→ Task instructions: Copy all lines below that use the word "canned".

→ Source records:
= Beginning of Section =
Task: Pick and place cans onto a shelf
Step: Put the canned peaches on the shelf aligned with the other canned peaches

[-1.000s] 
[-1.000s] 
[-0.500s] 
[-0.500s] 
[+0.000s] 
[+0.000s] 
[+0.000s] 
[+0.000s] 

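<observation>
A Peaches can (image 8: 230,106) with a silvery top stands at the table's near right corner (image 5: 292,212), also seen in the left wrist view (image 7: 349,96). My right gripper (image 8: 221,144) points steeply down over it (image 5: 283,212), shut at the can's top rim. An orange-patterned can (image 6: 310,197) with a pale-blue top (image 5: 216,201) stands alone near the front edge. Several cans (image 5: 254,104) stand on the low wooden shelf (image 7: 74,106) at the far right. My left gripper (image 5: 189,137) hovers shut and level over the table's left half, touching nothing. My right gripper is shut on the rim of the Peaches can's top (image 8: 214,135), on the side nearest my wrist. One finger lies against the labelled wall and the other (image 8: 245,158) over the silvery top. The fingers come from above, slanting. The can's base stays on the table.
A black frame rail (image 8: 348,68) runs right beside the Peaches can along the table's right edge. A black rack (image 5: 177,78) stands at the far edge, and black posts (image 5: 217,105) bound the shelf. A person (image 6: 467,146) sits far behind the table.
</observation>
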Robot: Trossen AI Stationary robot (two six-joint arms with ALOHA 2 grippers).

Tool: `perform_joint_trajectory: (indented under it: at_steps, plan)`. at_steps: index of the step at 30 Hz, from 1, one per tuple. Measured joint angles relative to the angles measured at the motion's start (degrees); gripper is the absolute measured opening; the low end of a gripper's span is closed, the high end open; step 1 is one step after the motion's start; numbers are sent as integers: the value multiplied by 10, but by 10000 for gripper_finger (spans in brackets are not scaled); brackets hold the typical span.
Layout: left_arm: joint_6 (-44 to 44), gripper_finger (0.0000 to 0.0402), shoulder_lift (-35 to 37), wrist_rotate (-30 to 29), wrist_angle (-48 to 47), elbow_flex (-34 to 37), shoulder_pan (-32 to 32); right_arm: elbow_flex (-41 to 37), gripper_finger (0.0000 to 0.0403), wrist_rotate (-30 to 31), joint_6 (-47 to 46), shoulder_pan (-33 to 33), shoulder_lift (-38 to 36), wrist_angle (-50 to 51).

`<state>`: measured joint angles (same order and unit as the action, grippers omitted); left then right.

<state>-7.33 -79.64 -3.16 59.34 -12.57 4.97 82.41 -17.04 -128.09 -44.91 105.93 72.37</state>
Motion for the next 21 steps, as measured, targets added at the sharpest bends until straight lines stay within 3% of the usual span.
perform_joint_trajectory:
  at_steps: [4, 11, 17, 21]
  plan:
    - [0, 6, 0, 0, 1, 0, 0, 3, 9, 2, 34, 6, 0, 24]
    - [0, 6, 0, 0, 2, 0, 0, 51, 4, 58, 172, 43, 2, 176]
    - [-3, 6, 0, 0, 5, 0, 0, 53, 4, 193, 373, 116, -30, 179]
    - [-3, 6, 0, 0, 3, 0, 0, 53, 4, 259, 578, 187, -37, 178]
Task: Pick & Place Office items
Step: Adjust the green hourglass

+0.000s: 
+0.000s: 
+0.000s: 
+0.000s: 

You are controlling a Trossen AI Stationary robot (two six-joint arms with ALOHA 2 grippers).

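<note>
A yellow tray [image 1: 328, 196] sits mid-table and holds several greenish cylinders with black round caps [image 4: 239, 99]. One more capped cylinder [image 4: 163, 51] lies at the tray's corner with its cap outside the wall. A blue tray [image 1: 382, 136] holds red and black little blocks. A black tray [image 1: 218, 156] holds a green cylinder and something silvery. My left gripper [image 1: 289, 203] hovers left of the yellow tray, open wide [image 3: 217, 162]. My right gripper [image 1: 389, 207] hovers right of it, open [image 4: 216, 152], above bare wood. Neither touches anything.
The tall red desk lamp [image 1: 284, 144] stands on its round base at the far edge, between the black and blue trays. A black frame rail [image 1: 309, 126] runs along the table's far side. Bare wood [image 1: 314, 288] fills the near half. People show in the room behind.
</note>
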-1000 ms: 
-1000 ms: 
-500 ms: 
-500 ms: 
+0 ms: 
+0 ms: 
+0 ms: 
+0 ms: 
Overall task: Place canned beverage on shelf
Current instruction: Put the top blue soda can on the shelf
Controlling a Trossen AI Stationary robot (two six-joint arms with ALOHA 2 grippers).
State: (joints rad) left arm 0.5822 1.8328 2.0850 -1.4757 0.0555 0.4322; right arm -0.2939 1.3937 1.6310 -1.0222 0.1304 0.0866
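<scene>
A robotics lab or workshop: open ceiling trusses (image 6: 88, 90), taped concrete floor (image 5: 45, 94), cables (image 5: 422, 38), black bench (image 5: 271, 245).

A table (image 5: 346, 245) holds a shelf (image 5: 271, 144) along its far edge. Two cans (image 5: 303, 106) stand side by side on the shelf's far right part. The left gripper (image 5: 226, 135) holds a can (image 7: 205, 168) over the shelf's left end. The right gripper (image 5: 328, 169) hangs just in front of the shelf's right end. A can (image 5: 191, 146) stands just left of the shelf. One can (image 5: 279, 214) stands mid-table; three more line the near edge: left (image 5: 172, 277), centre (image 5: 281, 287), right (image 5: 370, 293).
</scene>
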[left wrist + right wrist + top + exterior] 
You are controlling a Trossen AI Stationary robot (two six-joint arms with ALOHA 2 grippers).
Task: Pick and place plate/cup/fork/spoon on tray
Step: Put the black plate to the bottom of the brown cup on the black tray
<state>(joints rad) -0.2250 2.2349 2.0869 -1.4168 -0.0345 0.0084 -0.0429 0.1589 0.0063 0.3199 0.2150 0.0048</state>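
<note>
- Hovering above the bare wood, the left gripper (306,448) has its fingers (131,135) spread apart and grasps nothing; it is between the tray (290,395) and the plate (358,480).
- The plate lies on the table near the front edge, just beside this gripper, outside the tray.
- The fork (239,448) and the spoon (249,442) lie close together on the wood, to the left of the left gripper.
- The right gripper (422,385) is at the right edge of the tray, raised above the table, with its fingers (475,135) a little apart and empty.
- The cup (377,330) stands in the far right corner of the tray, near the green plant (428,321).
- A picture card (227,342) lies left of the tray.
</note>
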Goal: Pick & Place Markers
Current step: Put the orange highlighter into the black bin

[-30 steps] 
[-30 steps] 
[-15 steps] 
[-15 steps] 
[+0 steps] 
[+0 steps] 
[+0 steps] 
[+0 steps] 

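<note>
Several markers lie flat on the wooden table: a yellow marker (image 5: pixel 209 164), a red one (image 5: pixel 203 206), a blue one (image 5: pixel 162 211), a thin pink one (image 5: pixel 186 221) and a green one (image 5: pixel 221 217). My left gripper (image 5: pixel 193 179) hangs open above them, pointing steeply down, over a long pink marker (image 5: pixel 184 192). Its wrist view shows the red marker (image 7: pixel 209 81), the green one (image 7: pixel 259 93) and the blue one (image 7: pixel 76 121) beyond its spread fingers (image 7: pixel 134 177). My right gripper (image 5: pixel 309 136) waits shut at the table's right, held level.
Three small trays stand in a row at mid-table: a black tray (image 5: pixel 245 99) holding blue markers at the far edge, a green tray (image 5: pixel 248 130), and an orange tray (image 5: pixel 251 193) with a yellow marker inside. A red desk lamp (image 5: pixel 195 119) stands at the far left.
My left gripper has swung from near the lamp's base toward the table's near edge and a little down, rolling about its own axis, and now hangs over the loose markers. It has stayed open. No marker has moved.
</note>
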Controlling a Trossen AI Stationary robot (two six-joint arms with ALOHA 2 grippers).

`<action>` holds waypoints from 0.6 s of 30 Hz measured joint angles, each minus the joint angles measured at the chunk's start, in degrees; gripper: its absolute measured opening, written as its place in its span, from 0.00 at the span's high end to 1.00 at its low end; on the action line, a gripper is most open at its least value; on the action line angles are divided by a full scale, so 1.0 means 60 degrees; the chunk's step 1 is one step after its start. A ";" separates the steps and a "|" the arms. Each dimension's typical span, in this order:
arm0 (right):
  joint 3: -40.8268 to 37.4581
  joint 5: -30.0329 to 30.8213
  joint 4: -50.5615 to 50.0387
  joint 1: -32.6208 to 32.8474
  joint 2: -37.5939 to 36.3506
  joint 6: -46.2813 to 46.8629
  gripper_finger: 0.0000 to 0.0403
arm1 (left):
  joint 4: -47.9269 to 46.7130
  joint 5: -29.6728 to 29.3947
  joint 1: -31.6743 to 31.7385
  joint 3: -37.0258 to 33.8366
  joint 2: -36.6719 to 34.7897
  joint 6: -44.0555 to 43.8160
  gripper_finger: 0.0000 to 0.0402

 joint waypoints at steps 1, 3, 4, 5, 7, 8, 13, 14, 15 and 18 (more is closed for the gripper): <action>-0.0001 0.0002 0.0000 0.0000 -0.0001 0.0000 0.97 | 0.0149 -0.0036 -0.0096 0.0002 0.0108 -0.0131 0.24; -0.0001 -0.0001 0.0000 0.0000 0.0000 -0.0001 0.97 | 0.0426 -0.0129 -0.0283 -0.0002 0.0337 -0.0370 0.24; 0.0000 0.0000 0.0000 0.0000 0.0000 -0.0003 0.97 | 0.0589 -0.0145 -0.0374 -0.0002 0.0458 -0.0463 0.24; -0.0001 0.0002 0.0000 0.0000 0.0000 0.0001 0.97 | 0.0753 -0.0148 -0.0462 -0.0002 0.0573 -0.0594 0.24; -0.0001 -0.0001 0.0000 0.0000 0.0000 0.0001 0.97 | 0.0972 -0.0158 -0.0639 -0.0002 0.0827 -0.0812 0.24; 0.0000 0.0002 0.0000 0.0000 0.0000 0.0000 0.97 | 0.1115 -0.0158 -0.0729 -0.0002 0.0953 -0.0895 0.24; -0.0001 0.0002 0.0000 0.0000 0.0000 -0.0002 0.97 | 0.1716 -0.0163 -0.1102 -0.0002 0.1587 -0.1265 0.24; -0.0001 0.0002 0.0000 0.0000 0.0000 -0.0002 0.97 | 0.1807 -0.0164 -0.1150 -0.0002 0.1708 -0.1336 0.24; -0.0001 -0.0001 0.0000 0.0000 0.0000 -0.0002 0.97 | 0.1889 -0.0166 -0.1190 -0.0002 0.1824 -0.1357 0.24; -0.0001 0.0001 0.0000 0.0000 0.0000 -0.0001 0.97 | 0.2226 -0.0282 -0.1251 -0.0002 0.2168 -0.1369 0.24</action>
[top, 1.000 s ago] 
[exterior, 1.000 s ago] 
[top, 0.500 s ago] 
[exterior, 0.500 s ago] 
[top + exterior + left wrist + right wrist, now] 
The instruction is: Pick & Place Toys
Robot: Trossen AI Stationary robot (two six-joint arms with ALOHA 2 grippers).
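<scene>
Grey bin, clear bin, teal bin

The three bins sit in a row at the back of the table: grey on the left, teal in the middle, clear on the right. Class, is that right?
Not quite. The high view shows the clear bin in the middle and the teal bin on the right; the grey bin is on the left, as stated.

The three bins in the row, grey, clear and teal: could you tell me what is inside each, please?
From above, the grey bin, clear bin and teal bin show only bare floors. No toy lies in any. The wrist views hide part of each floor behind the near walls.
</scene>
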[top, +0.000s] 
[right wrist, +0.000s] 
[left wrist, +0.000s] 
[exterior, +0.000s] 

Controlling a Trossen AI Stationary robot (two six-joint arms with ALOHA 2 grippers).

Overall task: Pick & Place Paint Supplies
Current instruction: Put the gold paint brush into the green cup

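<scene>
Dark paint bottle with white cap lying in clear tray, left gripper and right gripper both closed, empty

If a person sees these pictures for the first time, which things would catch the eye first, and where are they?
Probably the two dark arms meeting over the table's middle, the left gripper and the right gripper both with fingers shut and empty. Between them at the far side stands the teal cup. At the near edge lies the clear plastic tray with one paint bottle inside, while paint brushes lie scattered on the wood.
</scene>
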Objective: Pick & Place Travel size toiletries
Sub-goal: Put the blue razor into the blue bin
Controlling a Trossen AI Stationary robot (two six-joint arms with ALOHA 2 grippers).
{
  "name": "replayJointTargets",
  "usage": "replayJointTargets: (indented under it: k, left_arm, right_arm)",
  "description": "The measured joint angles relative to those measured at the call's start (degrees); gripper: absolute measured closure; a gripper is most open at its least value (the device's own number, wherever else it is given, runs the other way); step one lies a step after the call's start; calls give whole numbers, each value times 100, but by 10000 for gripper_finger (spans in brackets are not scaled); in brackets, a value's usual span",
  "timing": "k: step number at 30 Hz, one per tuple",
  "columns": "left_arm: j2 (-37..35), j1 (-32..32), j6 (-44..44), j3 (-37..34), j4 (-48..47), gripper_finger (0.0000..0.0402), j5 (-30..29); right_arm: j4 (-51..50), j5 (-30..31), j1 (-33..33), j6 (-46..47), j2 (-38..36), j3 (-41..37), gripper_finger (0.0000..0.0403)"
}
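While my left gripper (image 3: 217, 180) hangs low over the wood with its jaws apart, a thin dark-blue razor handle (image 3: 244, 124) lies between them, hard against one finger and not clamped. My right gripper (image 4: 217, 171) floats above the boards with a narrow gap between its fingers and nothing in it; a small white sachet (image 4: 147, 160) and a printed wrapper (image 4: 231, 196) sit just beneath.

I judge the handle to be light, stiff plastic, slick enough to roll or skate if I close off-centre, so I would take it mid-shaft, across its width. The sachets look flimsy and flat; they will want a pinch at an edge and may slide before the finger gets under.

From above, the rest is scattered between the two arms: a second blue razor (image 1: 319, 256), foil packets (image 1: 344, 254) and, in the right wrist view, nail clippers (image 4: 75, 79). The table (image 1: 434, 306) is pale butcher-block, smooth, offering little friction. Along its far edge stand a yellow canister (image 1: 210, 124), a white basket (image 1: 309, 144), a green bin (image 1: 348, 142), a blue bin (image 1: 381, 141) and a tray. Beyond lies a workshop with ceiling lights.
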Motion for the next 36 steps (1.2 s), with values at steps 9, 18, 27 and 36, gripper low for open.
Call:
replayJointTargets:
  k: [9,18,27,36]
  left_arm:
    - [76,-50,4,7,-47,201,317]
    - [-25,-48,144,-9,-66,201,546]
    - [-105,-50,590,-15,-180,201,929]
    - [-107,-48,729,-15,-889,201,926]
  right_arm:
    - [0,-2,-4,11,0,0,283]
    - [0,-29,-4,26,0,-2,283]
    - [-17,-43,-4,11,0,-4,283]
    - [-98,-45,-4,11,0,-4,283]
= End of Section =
→ Response below:
Step: Put the canned peaches on the shelf aligned with the other canned peaches
Overall task: Place canned beverage on shelf

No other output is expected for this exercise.